Relazione illustrativa
L’art.29 (“richiesta di pagamento”) specifica e tipizza il comportamento che l’avvocato deve tenere nei confronti del cliente per quanto concerne gli aspetti più squisitamente legati alla dinamica del contenuto economico e retributivo del rapporto professionale; in questo ambito si colloca anche, al comma 3, la tipizzazione dell’obbligo fiscale e, al comma 8, la rigorosa previsione che regola la posizione dell’avvocato nominato difensore della parte ammessa al patrocinio a spese dello Stato.
Giurisprudenza disciplinare
➤ RICHIESTA DI COMPENSI ECCESSIVI O SPROPORZIONATI. L'avvocato che chiede compensi eccessivi e sproporzionati	rispetto	all'attività	svolta, omettendo di darne il dovuto rendiconto, pone in essere un comportamento deontologicamente rilevante (C.N.F. 19/10/2007, n. 147).
Viola in maniera irrimediabile il precetto dell'art. 43 del codice deontologico, oltre ad integrare la violazione dei più generali principi sanciti dagli art. 5 e 6 dello stesso codice, l'avvocato che, a fronte della brevissima durata dell'incarico e della modesta gravità e complessità delle questioni trattate, richieda al cliente compensi eccessivi e anche sproporzionati, sia rispetto alle previsioni della tariffa forense sia alla natura e all'entità delle prestazioni effettivamente svolte (C.N.F. 06/12/2006, n. 142).
Pone	in	essere	un	comportamento deontologicamente corretto l'avvocato che
concordi con la parte un compenso maggiore rispetto a quello liquidato dal giudice (C.N.F. 11/04/2003, n. 48).

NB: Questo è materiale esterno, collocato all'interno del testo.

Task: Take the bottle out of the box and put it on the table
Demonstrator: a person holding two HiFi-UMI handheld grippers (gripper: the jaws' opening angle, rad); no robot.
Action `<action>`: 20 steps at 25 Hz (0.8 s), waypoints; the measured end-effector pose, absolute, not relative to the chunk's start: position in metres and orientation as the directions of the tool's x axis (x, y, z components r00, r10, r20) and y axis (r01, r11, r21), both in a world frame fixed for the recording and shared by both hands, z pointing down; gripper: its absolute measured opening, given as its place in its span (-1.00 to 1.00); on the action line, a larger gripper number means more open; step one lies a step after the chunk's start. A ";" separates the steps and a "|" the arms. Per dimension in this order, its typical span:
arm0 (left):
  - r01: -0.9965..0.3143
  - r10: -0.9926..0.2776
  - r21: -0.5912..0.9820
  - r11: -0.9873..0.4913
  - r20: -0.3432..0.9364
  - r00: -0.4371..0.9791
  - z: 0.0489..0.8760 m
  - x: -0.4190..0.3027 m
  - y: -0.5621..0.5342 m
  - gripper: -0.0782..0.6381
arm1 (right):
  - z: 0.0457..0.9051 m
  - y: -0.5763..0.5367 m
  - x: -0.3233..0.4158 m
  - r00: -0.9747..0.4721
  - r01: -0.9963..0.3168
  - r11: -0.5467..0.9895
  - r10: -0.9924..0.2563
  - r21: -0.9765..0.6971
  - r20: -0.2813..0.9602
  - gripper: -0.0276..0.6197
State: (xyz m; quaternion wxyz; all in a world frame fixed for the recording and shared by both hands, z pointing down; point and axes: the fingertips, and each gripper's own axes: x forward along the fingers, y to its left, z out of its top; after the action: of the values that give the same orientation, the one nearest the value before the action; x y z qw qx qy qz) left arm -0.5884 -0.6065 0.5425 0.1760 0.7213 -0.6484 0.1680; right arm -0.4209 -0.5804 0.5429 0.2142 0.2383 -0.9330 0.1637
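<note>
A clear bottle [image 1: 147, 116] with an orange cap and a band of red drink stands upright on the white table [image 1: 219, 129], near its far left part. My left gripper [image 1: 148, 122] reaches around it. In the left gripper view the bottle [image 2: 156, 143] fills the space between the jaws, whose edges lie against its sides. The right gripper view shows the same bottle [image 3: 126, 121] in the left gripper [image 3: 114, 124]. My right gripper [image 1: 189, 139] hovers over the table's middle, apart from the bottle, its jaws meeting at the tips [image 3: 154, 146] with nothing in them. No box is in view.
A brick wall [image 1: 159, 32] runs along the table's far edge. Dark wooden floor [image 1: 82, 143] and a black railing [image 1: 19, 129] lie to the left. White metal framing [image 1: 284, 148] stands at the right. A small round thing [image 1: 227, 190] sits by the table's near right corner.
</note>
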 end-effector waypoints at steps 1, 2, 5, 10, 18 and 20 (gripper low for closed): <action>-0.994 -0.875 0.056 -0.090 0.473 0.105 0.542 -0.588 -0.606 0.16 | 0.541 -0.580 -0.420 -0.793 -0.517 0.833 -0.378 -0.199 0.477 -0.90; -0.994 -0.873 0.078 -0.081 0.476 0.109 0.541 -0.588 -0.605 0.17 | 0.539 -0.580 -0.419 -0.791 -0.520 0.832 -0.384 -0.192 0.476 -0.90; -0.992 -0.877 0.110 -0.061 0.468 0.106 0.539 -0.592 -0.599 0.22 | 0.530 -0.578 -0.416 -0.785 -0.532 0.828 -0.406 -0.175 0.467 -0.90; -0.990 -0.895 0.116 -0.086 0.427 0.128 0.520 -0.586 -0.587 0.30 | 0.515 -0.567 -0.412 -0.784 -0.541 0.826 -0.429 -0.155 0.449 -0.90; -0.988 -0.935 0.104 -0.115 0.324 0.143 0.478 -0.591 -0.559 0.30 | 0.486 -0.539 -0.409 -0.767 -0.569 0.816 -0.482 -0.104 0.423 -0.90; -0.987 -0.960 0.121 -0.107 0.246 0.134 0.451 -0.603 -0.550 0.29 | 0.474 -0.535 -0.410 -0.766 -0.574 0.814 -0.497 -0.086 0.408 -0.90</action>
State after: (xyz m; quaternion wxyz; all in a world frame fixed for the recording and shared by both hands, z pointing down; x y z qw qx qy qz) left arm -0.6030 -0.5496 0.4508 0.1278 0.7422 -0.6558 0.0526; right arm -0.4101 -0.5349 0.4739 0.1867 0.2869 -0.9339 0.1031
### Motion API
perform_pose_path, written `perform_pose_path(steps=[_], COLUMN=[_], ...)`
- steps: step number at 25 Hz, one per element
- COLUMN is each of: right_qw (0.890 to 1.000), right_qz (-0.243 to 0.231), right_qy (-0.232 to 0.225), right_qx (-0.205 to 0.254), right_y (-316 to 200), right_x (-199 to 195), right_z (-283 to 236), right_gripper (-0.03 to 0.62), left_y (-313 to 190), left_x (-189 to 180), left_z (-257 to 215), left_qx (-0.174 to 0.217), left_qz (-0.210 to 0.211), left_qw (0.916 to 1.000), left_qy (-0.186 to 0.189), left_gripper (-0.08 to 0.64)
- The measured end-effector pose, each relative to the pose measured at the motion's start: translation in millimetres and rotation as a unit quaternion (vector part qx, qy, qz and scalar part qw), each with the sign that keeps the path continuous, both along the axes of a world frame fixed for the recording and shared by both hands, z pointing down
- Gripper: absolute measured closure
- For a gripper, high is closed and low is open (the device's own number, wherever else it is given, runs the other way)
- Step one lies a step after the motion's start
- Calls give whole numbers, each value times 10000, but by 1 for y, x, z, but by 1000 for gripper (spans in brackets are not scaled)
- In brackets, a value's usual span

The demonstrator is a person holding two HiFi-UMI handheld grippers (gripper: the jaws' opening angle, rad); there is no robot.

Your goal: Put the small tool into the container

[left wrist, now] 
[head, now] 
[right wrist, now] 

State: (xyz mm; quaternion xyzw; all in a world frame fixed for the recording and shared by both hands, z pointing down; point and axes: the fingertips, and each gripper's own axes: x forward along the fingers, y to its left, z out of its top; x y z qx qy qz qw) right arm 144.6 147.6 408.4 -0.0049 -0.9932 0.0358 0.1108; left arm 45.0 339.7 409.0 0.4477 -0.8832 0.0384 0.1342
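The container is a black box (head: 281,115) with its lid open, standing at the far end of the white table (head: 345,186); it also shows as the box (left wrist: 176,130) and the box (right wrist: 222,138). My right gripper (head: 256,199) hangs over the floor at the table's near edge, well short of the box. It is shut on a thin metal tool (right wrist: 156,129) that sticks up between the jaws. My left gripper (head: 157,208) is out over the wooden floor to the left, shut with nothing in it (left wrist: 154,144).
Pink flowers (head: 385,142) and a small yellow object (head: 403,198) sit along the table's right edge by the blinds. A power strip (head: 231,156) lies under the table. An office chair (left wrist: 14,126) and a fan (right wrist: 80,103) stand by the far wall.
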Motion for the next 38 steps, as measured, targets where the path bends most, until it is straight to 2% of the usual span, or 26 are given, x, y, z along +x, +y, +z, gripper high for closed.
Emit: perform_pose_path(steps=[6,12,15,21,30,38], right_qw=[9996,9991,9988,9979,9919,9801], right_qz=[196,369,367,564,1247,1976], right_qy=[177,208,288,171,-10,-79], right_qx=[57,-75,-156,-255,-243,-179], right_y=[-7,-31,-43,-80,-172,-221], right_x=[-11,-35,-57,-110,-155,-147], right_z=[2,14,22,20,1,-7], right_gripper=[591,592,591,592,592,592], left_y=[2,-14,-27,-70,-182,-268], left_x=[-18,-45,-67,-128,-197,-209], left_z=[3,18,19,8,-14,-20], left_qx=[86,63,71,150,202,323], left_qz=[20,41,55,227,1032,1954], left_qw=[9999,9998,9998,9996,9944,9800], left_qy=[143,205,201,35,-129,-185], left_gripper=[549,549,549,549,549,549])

Tiene un comportamento deontologicamente rilevante il professionista che chieda compensi eccessivi o relativi ad attività non richiesta dal cliente (C.N.F. 13/02/2001, n. 8).
➤ RICHIESTA DI COMPENSI ECCESSIVI O SPROPORZIONATI IN PRESENZA DI ACCORDI. Ancorché l'art. 42 del codice deontologico consenta all'avvocato di concordare gli onorari con il cliente, è altrettanto vero che, in nessun caso è ammissibile richiedere e concordare compensi	eccessivi	e,	comunque,	non proporzionati (nella specie un compenso pari a L. 3.650.000 per il risarcimento di un modesto danno da circolazione stradale, liquidato in complessive L. 7.200.000), ostandovi il dovere di correttezza, che impone al professionista di non richiedere compensi eccessivi al cliente (C.N.F. 15/12/2006, n. 169).
Ancorché sia ammissibile la richiesta di compensi superiori a quelli tariffari, la stessa deve trovare corrispondenza nella particolare natura dei fatti e nella complessità delle questioni giuridiche da affrontare, la cui valutazione non può essere effettuata in via preventiva e senza una approfondita conoscenza degli atti (C.N.F. 18/12/2006, n. 175).
Tiene una condotta disciplinarmente rilevante l'avvocato che richieda compensi eccessivi e non dovuti in relazione alla attività svolta, senza che lo giustifichi l'esistenza di un eventuale accordo con la parte per la determinazione del compenso che non può prescindere dalla riconducibilità dello stesso alla attività effettivamente svolta (C.N.F. 28/12/2005, n. 200).
L'avvocato che chieda acconti eccessivi omettendone la fatturazione, pone in essere un comportamento deontologicamente rilevante perché lesivo del dovere di correttezza e diligenza propri della classe forense (C.N.F. 16/05/2001, n. 89).